● **The problem**: Repeat the full listing that follows, word for word.
Start of Source data
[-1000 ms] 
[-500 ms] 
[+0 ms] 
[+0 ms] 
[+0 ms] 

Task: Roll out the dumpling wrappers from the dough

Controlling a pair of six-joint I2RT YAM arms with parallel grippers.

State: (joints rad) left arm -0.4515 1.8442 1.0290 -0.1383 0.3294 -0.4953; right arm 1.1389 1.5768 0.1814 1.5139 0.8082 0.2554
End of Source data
● **Reply to the exercise**:
[-1000 ms] 
[-500 ms] 
[+0 ms] 
[+0 ms] 
[+0 ms] 

Task: Roll out the dumpling wrappers from the dough

Controlling a pair of six-joint I2RT YAM arms with parallel grippers.

State: (joints rad) left arm -0.4515 1.8442 1.0290 -0.1383 0.3294 -0.4953; right arm 1.1389 1.5768 0.1814 1.5139 0.8082 0.2554

That completes the answer, and no more is expected.